Work to be completed:
Below is a listing. Write out exactly its lines between the one holding "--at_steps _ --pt" and the one holding "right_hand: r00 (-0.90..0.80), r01", inclusive.

Data:
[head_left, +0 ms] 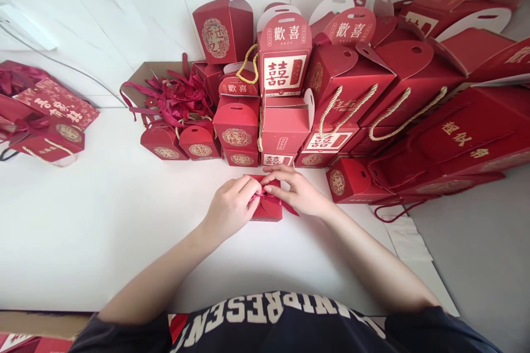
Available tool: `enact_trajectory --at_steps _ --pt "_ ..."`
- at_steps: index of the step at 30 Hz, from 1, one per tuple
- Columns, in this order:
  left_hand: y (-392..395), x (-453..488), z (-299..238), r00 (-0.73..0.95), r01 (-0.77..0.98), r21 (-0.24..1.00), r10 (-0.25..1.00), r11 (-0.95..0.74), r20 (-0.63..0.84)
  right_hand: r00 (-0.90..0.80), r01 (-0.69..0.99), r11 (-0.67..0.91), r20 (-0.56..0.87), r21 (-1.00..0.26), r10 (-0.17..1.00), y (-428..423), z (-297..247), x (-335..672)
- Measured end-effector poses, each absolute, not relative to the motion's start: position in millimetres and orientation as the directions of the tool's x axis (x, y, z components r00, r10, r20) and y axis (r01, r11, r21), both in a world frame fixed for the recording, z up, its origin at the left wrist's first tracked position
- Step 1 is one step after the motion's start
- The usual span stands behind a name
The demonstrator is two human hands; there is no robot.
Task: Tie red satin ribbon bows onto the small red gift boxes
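Red box (265, 212): L hand (232, 204) pinches ribbon (290, 207), R hand (298, 192) grip unclear, stacked boxes (284, 116) behind.

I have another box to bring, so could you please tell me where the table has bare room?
The widest bare patch of the table lies left of the left hand, in front of the far-left packages. A smaller one lies between the forearms, on the near side of the ribboned box. Beyond that box, stacked red boxes crowd together.
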State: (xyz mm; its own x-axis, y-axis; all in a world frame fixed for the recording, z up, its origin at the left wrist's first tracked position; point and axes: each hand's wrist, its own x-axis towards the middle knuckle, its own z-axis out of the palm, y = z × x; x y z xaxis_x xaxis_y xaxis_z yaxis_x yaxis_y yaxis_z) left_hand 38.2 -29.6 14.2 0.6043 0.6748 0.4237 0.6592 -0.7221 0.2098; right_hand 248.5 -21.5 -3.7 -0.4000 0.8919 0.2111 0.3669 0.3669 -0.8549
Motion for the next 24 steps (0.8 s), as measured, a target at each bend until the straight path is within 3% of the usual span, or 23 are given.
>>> enact_trajectory --at_steps 10,14,19,24 --pt "-27 37 19 0.719 0.580 -0.099 0.452 -0.809 0.528 -0.377 0.155 0.159 0.090 -0.975 0.922 -24 -2 242" --pt "-26 36 18 0.610 0.700 -0.119 0.503 -0.704 0.612 -0.351 0.083 -0.030 -0.058 -0.996 0.934 -21 -2 241" --pt "-29 34 17 0.465 0.822 0.019 0.690 -0.569 0.555 -0.319 0.043 -0.092 -0.101 -0.995 0.942 -21 -3 241" --pt "-28 33 31 0.439 0.747 0.413 0.853 -0.521 0.283 -0.327 0.088 -0.113 -0.135 -0.990 0.935 -24 1 241"
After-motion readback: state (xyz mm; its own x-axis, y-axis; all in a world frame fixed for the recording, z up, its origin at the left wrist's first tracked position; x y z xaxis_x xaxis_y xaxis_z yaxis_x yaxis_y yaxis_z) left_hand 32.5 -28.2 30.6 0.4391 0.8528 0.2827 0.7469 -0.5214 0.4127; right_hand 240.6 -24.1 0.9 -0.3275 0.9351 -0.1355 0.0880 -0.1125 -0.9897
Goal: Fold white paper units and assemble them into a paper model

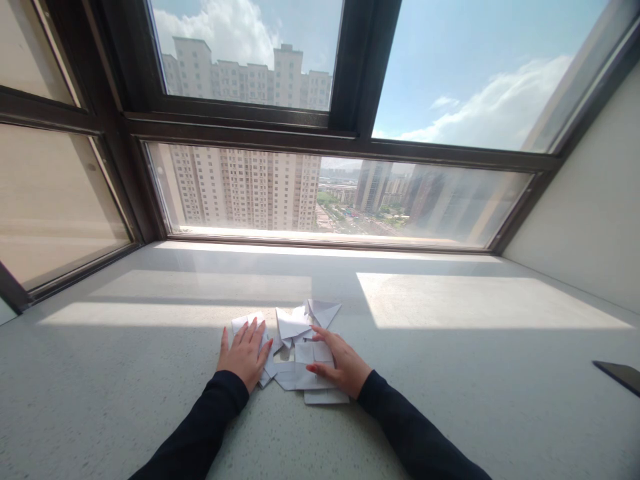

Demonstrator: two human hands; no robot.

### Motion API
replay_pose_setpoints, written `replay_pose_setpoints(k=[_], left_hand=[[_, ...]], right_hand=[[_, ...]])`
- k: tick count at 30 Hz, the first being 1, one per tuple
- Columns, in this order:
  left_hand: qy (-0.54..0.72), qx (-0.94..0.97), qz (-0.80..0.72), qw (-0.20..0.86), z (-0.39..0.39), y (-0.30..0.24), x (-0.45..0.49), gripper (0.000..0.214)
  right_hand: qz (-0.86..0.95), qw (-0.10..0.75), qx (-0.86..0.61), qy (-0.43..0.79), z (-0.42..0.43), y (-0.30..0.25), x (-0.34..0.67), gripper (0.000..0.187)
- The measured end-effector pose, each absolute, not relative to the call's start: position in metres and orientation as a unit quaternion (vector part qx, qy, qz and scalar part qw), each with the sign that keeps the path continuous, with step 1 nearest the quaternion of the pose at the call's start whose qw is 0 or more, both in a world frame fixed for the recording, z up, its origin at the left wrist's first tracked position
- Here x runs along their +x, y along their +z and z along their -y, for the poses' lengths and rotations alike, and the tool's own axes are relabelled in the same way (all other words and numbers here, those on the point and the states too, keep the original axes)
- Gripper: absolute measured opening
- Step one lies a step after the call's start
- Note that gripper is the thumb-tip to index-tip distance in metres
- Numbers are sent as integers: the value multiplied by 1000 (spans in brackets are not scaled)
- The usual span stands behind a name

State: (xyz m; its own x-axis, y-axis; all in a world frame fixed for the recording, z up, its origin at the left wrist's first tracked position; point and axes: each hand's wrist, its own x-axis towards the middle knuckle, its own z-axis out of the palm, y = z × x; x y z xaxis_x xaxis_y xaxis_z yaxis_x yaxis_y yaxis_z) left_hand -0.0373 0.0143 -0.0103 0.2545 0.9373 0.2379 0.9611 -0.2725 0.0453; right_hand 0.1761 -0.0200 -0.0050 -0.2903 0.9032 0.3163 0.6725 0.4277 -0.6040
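Observation:
Several folded white papers lie together on the pale speckled sill. My left hand (245, 353) rests flat, fingers spread, on the folded paper (240, 323) at the left of the group. Over the right side, my right hand (343, 363) has its thumb and index finger apart, touching a squarish folded paper (303, 367). The undersides of its other fingers are hidden. Pointed folded pieces (293, 325) and a triangular flap (325, 312) sit just beyond the hands. Another folded sheet (326, 397) sticks out beneath the squarish one, towards me.
The speckled stone sill (125, 400) runs up to a dark-framed window (350, 150), with tall buildings outside. Sunlight falls in bright patches on the stone. A dark flat object (620, 377) lies at the right edge, partly out of view. A white wall (590, 200) bounds the right side.

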Motion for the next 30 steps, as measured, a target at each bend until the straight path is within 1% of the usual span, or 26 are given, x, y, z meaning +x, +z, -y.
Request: replay_pose_setpoints(k=[30], left_hand=[[-126,-793,593,60,-15,-13,-38,45]], right_hand=[[783,316,-505,177,20,-6,176,65]])
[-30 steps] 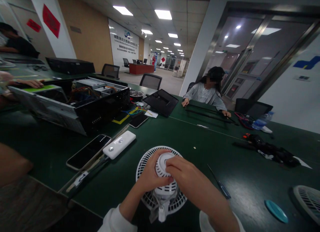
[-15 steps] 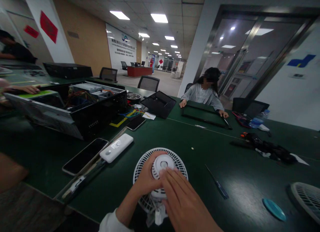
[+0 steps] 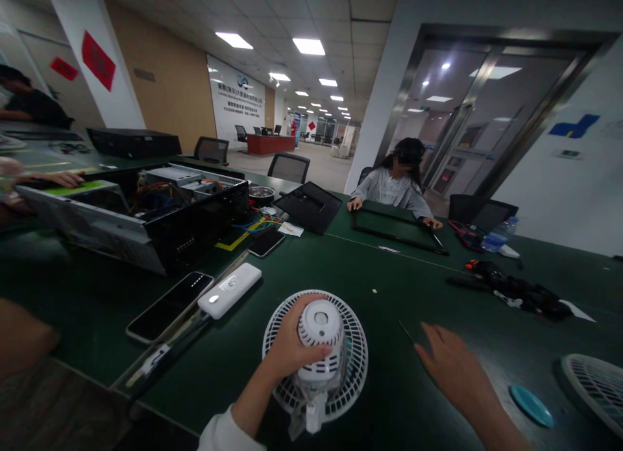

Written answer:
Available tool: `enact_trajectory --at_steps _ --pt "_ ..."`
- at_steps: index of the step at 30 Hz, from 1, one per tuple
- Columns, in this order:
  left_hand: y (-392..395), x (-453..488), z (-299..238), r00 (-0.73..0.95), r01 (-0.77..0.98), r21 (-0.24..1.00), r10 (-0.25..1.00), r11 (-0.95..0.74), r20 (-0.63..0.84)
  right_hand: r00 (-0.90..0.80), r01 (-0.69..0.99), r11 (-0.67..0.91), r20 (-0.56..0.87), r21 (-1.00..0.26), r10 (-0.17..1.00), y (-428..423), z (-297..247), x (-335..672)

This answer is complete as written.